What both leaders suffered from was a distinct lack of authenticity, as well as a crippling inability to connect with voters on a basic human level. Mr. Scheer’s campaign was more about axiomatic opposition to all things Trudeau, rather than offering a clear, comprehensive vision for a better Canada with him as leader (it didn’t help that he looked to be suffering from a gastrointestinal issue every time someone asked him about gay marriage). Mr. O’Toole’s incessant flip-flopping made it impossible for voters to understand who he was and what he stood for, rendering him a sort of Conservative marionette who wouldn’t commit to a statement about which side the sun rises. Leaders who craft simple narratives about themselves tend to be able to reach and resonate with quasi-tuned-in voters: Justin Trudeau as a progressive optimist; Doug Ford as a man for the little guy; Jason Kenney as Alberta’s advocate. Erin O’Toole … once served in the Armed Forces? And doesn’t really like vaccine mandates?
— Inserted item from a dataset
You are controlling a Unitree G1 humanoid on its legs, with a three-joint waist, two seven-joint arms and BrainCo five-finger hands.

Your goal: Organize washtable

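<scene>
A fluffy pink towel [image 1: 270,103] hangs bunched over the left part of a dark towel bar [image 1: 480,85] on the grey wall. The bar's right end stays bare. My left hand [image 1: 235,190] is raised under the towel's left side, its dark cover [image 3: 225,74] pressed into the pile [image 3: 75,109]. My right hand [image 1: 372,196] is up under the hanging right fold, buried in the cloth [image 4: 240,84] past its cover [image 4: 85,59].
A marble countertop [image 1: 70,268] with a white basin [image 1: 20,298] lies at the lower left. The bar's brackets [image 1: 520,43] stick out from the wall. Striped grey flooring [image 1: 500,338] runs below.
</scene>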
It’s a tough thing for members of any party to see outside their bubbles to predict how a leader will connect with the public. That insular phenomenon explains why, for example, Conservatives will hear angels sing when they hear Pierre Poilievre make his 12th joke about the Prime Minister wearing blackface, not realizing that much of the rest of the country simply hears a partisan Poindexter trying to make his pals laugh. It doesn’t help that leadership campaigns are generally myopic exercises, steeped in all sorts of internal politics and esoteric policy debates that probably won’t matter when the leadership race is over.

In theory, it was probably the right approach – tactically speaking – for Mr. O’Toole to campaign for the Conservative leadership as a true blue, then pivot to the centre for the general election in order to be as palatable as possible to the widest swath of Canadians. But his change was so stark that it left the membership feeling duped and betrayed, and he never quite found a way to relay to Canadians what his centre-right vision would look like. Constantly changing your mind will do that. The Conservatives need a normal, affable, relatable new leader far more than they need one who will bring the party back over to the right. But they might be too busy laughing at Mr. Poilievre’s jokes to come to that realization.